Salvo rarísimas excepciones, por lo demás muy conocidas, no es frecuente que grandes figuras del deporte asuman compromisos políticos. Remarco: compromisos políticos, no modus vivendi o mera búsqueda de gajes o prebendas. Y menos aún que tales compromisos los encaren cuando están en la cumbre de su gloria, que les impliquen costos o riesgos inminentes.
Ciertamente también ha habido, hay y de seguro habrá políticos que a su vez utilicen en su beneficio a grandes estrellas del deporte, en especial durante periodos electorales, situación que también suele presentarse.
Caso muy distinto es cuando esas magnas figuras deportivas, por propia iniciativa, con sentido de responsabilidad y por lealtad a sus convicciones personales, asumen riesgos y compromisos en el terreno deportivo.
Tal es el caso del gran pelotero cubano Martín Dihigo (1906-1971), estrella fuera de serie a quien en su patria llamaban El Inmortal y en México, donde jugó pelota en diferentes clubes durante once años entre 1937 y 1950, cuatro de ellos en Torreón, se le conoció con el merecido sobrenombre de El Maestro. Esta faceta de su vida es poco conocida, porque sus biógrafos la pasan por alto o la abordan de manera marginal. Pero no en la biografía de la que es autor su hijo, Gilberto Dihigo, amigo dilecto, quien escribió “Mi Padre, El Inmortal”, obra que ya va en su segunda edición.
El autor, Gilberto, afirma que durante el tiempo que su progenitor fue pelotero activo “era bien conocida su posición ideológica”, aunque su papel como militante político haya sido posterior (pág. 255). Es decir, ocurrió tal militancia --digamos participativa-- en cuanto Dihigo concluyó su carrera como beisbolero activo.
Su retiro, por cierto, se presentó de la manera más inesperada y hasta graciosa. El propio Dihigo la narró en alguna ocasión a un cronista. La versión la recoge el libro biográfico de Gilberto, así:
Ocurrió al batear el primera base de El México, Chorejas Bravo, quien “dio un elevado, de foul para ser exacto, corrido y me puse --comentó El Maestro—debajo de la pelota, y después de atraparla la lanzo para la tribuna de sol. Y entonces --sigue Dihigo-- tiro el guante a las gradas (del antiguo Parque Delta de la ciudad de México). Un fanático me llamó para devolverme la manopla, pero le dije: ‘Quédate con ella, que no jugaré al beisbol nunca más’ “. A continuación comenta Gilberto: “Dihigo regresa a Cuba y se mezcla en la política desde una posición de izquierda” (p. 223). Era el año 1947.

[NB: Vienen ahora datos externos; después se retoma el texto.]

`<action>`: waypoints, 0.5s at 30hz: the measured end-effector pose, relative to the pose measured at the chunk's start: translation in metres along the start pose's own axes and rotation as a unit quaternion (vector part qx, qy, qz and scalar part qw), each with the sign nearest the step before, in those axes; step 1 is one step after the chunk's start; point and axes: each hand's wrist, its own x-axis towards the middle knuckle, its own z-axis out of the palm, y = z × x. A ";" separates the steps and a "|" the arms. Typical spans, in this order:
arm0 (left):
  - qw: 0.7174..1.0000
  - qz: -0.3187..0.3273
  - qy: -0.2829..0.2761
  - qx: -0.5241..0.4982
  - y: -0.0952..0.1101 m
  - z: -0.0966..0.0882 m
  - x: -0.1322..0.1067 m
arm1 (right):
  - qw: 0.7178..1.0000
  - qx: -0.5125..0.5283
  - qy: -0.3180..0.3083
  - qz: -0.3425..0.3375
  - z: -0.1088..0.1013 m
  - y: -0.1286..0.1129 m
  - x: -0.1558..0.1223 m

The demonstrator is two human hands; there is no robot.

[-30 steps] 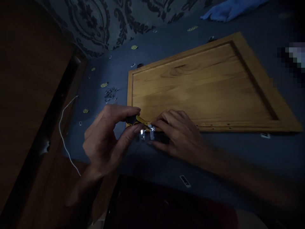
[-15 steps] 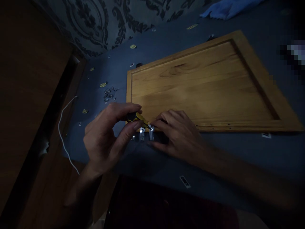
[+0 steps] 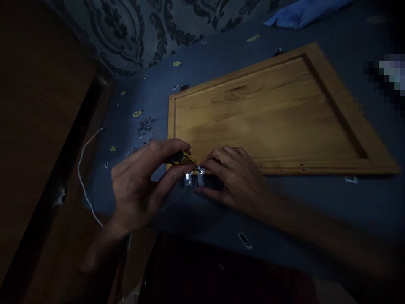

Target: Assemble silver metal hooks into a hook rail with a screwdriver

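A wooden cabinet door (image 3: 268, 114) lies flat on a dark blue cloth (image 3: 202, 211). My left hand (image 3: 142, 185) pinches a small yellow and black screwdriver (image 3: 183, 158), with its tip at the door's near left corner. My right hand (image 3: 236, 177) rests against the door's near edge, fingers curled over a shiny metal hinge piece (image 3: 196, 177) there. What the right fingers grip beneath them is partly hidden.
A small heap of screws (image 3: 145, 126) lies on the cloth left of the door. A white cable (image 3: 85, 169) hangs over the left edge beside dark wooden furniture (image 3: 38, 139). A blue rag (image 3: 303, 12) lies at the far right, and patterned fabric (image 3: 142, 29) at the back.
My left hand has turned slightly on the screwdriver, fingers shifting round its handle. My right hand and the door stay where they were.
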 end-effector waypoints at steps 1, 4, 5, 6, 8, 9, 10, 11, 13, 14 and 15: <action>1.000 -0.005 0.001 0.006 0.001 0.000 0.000 | 1.000 0.001 0.001 0.000 0.000 0.000 0.000; 1.000 -0.013 -0.006 0.017 0.003 0.000 -0.001 | 1.000 0.001 0.005 -0.003 0.000 0.001 0.000; 1.000 -0.011 -0.009 0.019 0.003 0.000 -0.001 | 1.000 0.003 0.009 -0.005 0.001 0.001 -0.001; 1.000 -0.008 -0.012 0.018 0.003 -0.001 0.000 | 1.000 0.006 0.012 -0.008 0.001 0.001 -0.001; 1.000 -0.001 -0.011 0.005 0.002 -0.001 0.000 | 1.000 0.014 0.019 -0.013 0.002 0.002 -0.002; 1.000 -0.002 -0.010 -0.003 0.001 -0.001 0.000 | 1.000 0.020 0.019 -0.011 0.003 0.003 -0.002; 1.000 -0.006 -0.010 -0.010 0.000 -0.001 0.000 | 0.999 0.029 0.018 -0.007 0.003 0.003 -0.002; 1.000 -0.011 -0.011 -0.017 0.000 -0.001 0.000 | 0.999 0.037 0.013 0.000 0.004 0.003 -0.002; 0.999 -0.029 -0.012 -0.024 0.000 -0.003 -0.002 | 0.999 0.048 -0.002 0.012 0.002 0.001 -0.002; 0.999 -0.035 -0.012 -0.027 0.000 -0.004 -0.003 | 0.999 0.042 -0.013 0.014 0.000 0.000 -0.002; 0.998 -0.049 -0.005 -0.029 -0.001 -0.005 -0.004 | 0.999 0.034 -0.023 0.014 -0.002 -0.002 -0.001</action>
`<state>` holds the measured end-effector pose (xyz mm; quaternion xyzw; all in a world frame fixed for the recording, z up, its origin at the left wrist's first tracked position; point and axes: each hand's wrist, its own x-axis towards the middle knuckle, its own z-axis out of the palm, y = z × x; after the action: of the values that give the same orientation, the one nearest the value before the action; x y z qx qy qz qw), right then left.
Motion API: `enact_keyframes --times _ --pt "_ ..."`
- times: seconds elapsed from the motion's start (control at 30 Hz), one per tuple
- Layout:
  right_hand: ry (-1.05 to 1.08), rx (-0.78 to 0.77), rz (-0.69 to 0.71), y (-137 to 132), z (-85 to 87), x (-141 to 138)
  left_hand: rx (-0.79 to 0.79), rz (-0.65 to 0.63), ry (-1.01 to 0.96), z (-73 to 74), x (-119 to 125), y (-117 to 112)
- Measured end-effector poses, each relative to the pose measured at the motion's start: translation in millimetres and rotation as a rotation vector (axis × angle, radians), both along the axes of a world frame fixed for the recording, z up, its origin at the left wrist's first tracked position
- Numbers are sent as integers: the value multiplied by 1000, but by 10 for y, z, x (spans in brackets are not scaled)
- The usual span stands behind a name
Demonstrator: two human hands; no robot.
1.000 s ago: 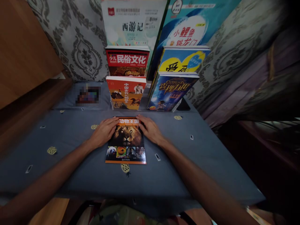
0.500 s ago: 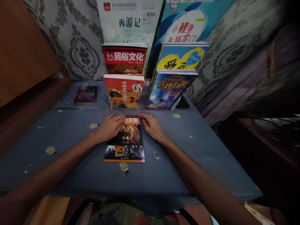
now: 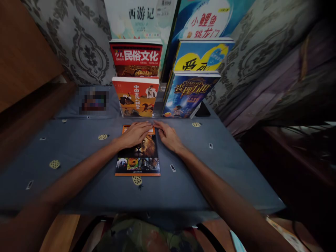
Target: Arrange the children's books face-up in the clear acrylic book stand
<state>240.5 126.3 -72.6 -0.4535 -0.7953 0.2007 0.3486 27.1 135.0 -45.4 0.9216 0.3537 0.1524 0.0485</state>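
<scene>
A book with a lion on its cover (image 3: 147, 148) lies face up on the cloth-covered table, with a row of small animal pictures near its lower edge. My left hand (image 3: 136, 134) rests flat across the top part of the cover, fingers stretched toward the upper right corner, hiding most of the title. At that same corner, the fingertips of my right hand (image 3: 166, 136) touch the book's edge, its thumb apart from the fingers. The rest of this hand lies on the cloth beside the book. Both sets of fingertips are close together.
Behind the lion book stand an orange book (image 3: 136, 99) and a blue book (image 3: 190, 94) in a clear stand. A red book (image 3: 136, 57), a yellow-and-blue book (image 3: 203, 56) and taller books rise behind them. A dark flat object (image 3: 202, 110) lies at right. Patterned curtains hang behind.
My left hand has slid right across the cover, toward the upper right corner. My right hand stays by that corner. The whole view has shifted slightly.
</scene>
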Motion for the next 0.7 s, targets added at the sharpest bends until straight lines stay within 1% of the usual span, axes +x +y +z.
enact_keyframes --times 0.2,0.37,0.53,0.63,0.7 --pt "-69 10 -32 -59 88 -23 5 -63 17 52 13 -84" --pt "-100 -17 -57 -75 116 -30 -36 -151 -4 87 2 -237" --pt "-76 -23 -34 -53 91 -28 -86 -268 -70 110 -42 -498" --pt "-66 -30 -23 -48 93 -30 -128 -358 -111 145 -69 -702" --pt "-72 -36 -28 -52 102 -33 -172 -407 -104 181 -84 -848"
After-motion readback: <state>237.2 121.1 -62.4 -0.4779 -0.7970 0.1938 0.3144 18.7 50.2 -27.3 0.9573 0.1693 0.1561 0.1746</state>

Entra de lleno a la política. Colabora intensamente en la campaña del candidato a diputado por el Partido Socialista Cubano, Salvador García Agüero, “un negro muy culto”, quien triunfó en la elección gracias a la gran cantidad de votos que el ascendiente de Dihigo le consiguió. Posteriormente sale de Cuba luego del golpe de estado de Fulgencio Batista contra Carlos Prío, “al no admitir el hecho por ir en detrimento de sus ideas constitucionalistas y de libertad” (p. 243).
Prometió no regresar a su patria mientras permaneciera en el poder Batista. En esa época, dice su hijo y biógrafo, que “mantiene contactos con varios jóvenes del movimiento 26 de julio exiliados en México y coopera con dinero para su lucha insurreccional” (p. 246). Al triunfo de la causa, menos de una semana después de la entrada triunfal de Castro a La Habana, “el 6 de enero de 1959 llega Martín Dihigo a Cuba. Lleno de esperanzas –según escribe su hijo Gilberto-- viene a incorporarse a la naciente revolución cubana” (p. 253). Se presentó después la gran decepción de El Maestro, situación que lamentablemente Gilberto no aborda en el libro.